3 Renforcer et accélérer l’application de la loi SRU
L’effort doit être important, il doit être porté par tous. Aujourd’hui encore, les inégalités sont criantes entre les différentes parties du territoire francilien. Alors que le bilan triennal 2005-2007 vient d’être tiré, on constate que la loi SRU commence à porter ses fruits en Ile-de-France. Les mauvais élèves sont moins nombreux et l’impossible devient possible.
C’est le moment que choisi le Gouvernement pour démolir la loi SRU en intégrant les programmes d’accession aidés dans le décompte des logements sociaux au titre de la SRU. Cette mesure va offrir une échappatoire aux communes récalcitrantes et va avoir un effet négatif sur la production de logements locatifs sociaux qui ont une plus grande utilité sociale en répondant au besoin du plus grand nombre.
Au vu des premiers résultats positifs, le Conseil régional propose au contraire que l’application de la loi SRU soit accélérée. En l’état actuel de la législation, les 20 % de logements locatifs sociaux (article 55) sont un minimum à atteindre en 2021. Les besoins sociaux en Ile-de-France sont aujourd’hui après dix années de hausse ininterrompue des prix et des loyers sans commune mesure avec ce minimum légal. Le Conseil régional propose donc de tripler les sanctions pour les communes qui ne respectent pas leurs obligations au titre de l’article 55 de la loi SRU et de réduire de 20 à 10 ans le délai dans lequel les communes doivent avoir atteint leurs objectifs. L’horizon de la loi SRU serait ainsi ramené de 2021 à 2011 et les objectifs annuels seraient ainsi fortement réévalués.
Le projet de loi du Gouvernement ignore ces points fondamentaux. La crise immobilière rend caduque et néfaste son orientation idéologique. Avec le logement social, les pouvoirs publics ont dans les mains un outil efficace, socialement et économiquement, pour peser dans cette période de crise et répondre aux besoins du plus grand nombre.

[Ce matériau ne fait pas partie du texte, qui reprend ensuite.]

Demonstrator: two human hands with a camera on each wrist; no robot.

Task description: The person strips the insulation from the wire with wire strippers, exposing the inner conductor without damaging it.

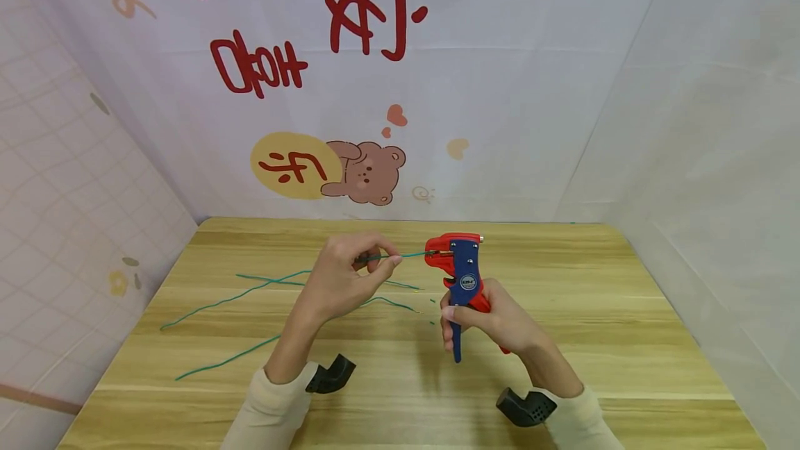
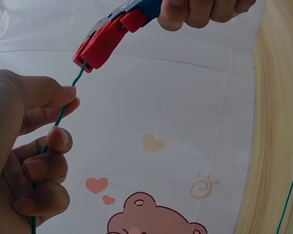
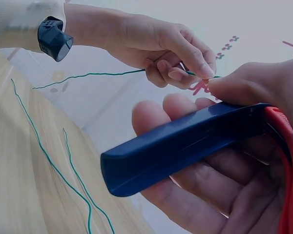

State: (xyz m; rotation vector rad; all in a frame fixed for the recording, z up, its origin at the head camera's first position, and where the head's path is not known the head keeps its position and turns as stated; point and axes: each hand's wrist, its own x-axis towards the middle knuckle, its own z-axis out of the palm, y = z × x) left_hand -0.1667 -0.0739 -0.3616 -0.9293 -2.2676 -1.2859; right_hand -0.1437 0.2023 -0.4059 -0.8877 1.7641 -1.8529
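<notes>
My left hand (image 1: 350,273) pinches a green wire (image 2: 61,114) between thumb and forefinger, and the wire also runs under its other curled fingers. The wire's tip enters the red jaws of a red and blue wire stripper (image 1: 465,269). My right hand (image 1: 494,318) grips that tool upright by its handles, thumb across the blue one (image 3: 185,146). The rest of the held wire trails to the left past the left hand. In the head view, the left hand covers part of the wires below it.
Other green wires (image 1: 231,356) lie on the wooden table (image 1: 562,367), mostly left of and under the left hand. Small green bits (image 1: 432,323) sit near the tool. A printed white cloth (image 1: 512,89) stands behind the table, with more cloth at both sides.
</notes>
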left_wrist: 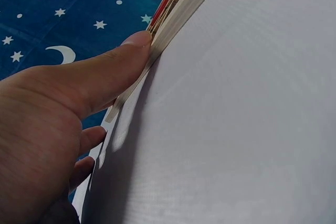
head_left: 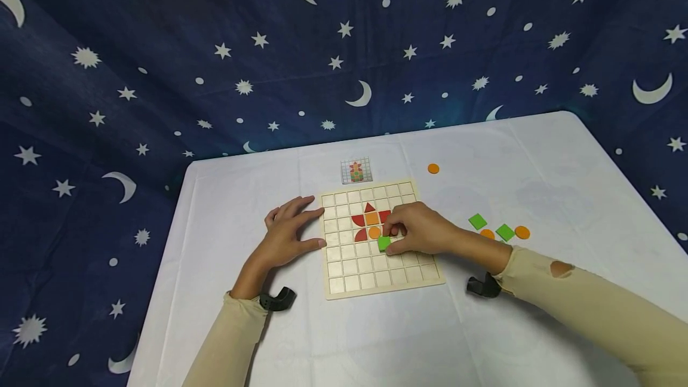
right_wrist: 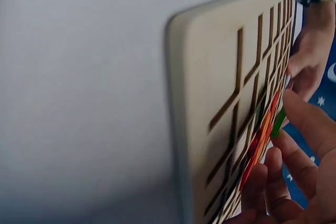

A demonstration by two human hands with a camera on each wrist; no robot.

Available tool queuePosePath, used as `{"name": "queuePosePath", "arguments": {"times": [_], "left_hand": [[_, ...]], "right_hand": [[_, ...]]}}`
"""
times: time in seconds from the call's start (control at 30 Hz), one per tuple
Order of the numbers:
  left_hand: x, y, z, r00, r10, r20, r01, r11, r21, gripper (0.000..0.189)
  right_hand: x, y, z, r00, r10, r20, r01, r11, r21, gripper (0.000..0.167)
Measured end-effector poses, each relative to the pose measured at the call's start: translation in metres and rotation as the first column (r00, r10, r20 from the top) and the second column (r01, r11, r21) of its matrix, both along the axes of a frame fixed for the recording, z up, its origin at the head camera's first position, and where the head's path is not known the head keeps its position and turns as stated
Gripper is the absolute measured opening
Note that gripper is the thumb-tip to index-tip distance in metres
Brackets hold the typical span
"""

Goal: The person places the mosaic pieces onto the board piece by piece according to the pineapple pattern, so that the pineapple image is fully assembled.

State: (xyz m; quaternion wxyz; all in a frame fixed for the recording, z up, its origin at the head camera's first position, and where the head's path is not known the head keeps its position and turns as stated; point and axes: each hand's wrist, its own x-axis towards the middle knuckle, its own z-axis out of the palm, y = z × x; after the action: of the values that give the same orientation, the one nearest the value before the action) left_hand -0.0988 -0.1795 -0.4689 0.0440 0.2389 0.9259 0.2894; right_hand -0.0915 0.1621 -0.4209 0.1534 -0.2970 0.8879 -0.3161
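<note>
My right hand [head_left: 421,229] pinches a green square tile [head_left: 384,243] between thumb and fingers, low over the wooden grid board [head_left: 344,285]. In the right wrist view the green tile [right_wrist: 279,123] shows edge-on at the fingertips. My left hand [head_left: 287,233] rests at the board's left edge, fingers spread, thumb and index touching the rim. On the board lie an orange square [head_left: 371,218], an orange circle [head_left: 374,232], a red triangle [head_left: 369,208] and red quarter-round pieces [head_left: 361,235]. My right hand partly covers the pieces on the right side.
A small pattern card [head_left: 356,171] lies behind the board. One orange disc [head_left: 433,168] sits at the back right. Green squares [head_left: 478,221] and orange discs [head_left: 522,232] lie right of the board, close by my right forearm. A starry blue cloth hangs behind the white table [head_left: 242,196].
</note>
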Motion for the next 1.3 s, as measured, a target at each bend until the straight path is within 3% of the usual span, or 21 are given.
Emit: {"name": "queuePosePath", "arguments": {"times": [0.4,1.3], "left_hand": [[0.000,0.001,0.001,1.000,-0.005,0.011,0.005,1.000,0.002,0.072],[0.000,0.000,0.001,1.000,0.002,0.007,-0.002,1.000,0.001,0.072]], "right_hand": [[0.009,-0.016,-0.006,0.999,-0.018,-0.031,0.019,0.999,0.037,0.023],[0.006,-0.014,-0.011,0.999,-0.021,-0.036,0.022,1.000,0.004,0.018]]}}
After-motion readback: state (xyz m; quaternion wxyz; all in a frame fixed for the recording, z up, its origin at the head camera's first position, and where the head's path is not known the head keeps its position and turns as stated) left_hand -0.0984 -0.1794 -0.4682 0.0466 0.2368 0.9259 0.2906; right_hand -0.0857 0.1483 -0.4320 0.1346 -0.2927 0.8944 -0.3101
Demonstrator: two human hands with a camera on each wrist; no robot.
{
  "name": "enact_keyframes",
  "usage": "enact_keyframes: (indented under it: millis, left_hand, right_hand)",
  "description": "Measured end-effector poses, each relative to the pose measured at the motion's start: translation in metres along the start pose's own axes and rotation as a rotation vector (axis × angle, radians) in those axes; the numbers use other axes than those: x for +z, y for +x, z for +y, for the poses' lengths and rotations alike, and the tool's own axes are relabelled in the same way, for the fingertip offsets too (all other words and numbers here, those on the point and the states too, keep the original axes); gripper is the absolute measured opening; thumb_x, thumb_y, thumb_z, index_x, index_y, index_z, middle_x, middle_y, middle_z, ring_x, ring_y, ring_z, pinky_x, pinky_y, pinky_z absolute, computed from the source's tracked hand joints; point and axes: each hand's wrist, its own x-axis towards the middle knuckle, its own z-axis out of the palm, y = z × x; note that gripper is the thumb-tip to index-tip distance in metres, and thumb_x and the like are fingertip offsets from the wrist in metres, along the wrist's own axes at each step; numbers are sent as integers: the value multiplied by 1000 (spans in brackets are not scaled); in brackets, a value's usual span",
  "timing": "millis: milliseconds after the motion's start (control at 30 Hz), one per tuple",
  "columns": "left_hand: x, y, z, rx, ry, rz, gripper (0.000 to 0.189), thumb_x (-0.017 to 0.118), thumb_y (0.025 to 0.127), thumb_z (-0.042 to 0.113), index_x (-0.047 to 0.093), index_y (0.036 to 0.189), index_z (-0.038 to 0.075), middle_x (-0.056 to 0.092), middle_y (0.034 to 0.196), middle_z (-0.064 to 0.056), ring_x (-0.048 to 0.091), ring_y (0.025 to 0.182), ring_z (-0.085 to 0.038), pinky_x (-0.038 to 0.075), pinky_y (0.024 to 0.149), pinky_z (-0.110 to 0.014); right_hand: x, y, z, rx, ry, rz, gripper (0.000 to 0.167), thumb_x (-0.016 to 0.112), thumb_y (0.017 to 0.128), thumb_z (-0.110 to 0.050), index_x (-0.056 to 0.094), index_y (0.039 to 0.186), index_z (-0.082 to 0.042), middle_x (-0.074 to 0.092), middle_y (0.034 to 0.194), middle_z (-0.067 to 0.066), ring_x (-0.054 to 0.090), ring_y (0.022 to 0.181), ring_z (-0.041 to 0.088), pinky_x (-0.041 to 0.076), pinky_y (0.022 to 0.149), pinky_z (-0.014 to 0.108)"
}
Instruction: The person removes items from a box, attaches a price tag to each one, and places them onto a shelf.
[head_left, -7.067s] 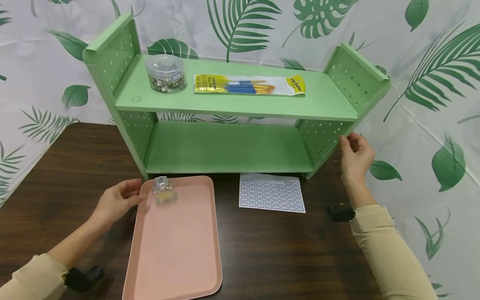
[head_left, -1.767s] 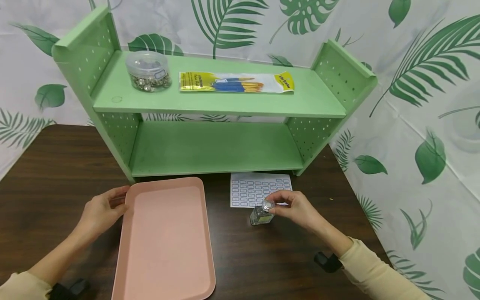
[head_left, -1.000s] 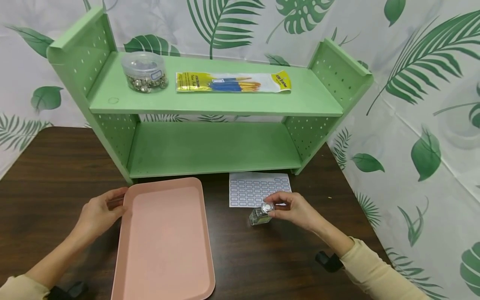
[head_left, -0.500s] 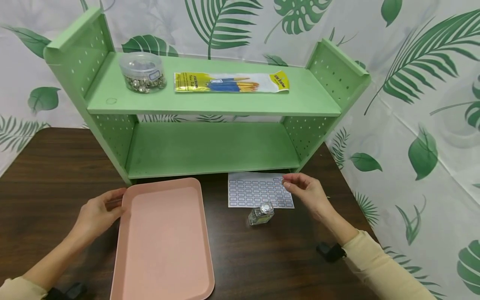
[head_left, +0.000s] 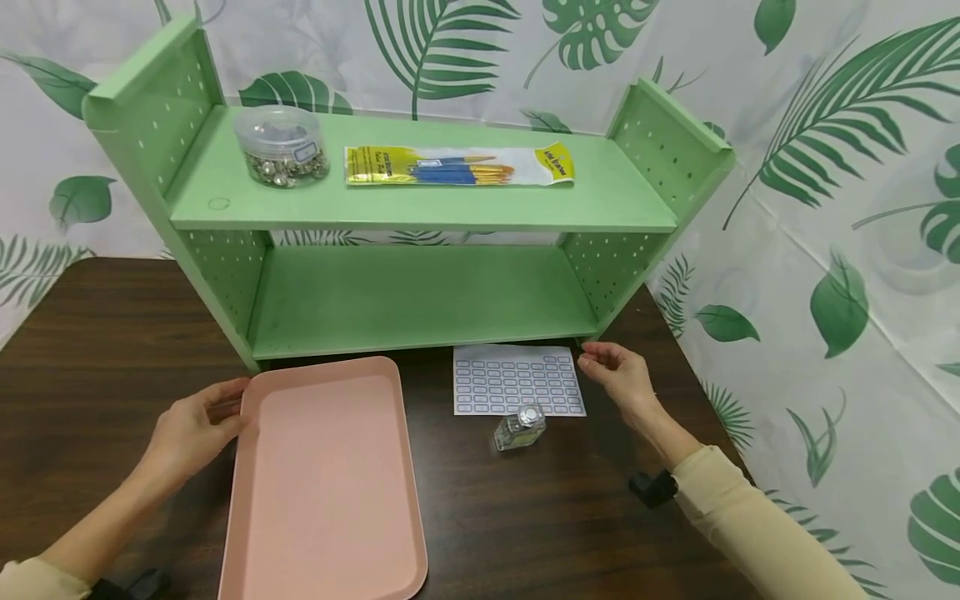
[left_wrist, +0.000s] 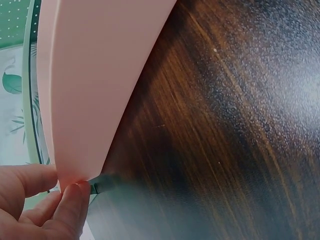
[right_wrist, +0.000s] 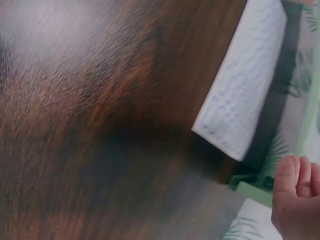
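Observation:
At the upper left corner of a pink tray [head_left: 322,483], my left hand [head_left: 187,433] pinches the rim; the left wrist view shows thumb and fingers [left_wrist: 72,205] on either side of it. My right hand [head_left: 622,379] hovers by the right edge of a sticker sheet [head_left: 513,379], near the shelf's right foot. Its fingers are loosely bent, and nothing shows in them; the right wrist view has this hand [right_wrist: 296,195] at its lower right corner. A small clear glass bottle [head_left: 520,428] with a faceted stopper stands on the table just in front of the sheet.
A green two-tier metal shelf [head_left: 420,296] stands behind the tray and sheet. On its upper tier sit a clear tub of metal bits [head_left: 282,146] and a yellow-ended paintbrush packet [head_left: 459,166]. A leaf-print cloth [head_left: 787,208] hangs behind and to the right.
The bottle went from the tray to the table by the sheet. My right hand has let go of it and moved right, past the sheet's upper right corner. My left hand stays on the tray.

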Motion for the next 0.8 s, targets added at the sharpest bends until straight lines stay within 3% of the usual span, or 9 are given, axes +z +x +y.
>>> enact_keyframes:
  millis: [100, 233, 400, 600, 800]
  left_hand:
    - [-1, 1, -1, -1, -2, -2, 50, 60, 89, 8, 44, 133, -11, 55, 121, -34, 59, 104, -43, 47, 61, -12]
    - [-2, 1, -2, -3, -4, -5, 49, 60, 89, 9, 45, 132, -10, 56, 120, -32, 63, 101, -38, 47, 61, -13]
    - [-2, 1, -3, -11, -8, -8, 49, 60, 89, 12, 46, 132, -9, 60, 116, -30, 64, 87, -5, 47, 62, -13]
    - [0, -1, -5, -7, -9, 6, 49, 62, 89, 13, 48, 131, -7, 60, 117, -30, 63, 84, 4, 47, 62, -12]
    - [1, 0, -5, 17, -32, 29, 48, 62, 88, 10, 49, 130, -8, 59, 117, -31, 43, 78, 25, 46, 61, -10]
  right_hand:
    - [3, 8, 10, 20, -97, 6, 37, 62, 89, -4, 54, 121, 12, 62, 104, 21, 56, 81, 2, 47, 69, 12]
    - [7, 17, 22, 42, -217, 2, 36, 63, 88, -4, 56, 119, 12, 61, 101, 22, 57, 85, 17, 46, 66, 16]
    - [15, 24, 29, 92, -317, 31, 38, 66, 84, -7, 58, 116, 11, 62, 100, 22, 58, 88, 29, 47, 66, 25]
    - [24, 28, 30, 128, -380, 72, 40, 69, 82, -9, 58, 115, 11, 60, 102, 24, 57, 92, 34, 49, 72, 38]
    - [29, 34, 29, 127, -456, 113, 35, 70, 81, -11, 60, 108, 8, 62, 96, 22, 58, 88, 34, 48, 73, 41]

Plus de 60 % de la population francilienne est éligible au logement social, loin d’être une aberration ce chiffre traduit la vocation du parc social à accueillir le plus grand nombre dans un esprit de mixité sociale et territoriale et, en fonction des souhaits et des possibilités de chacun, de constituer une étape de son parcours résidentiel.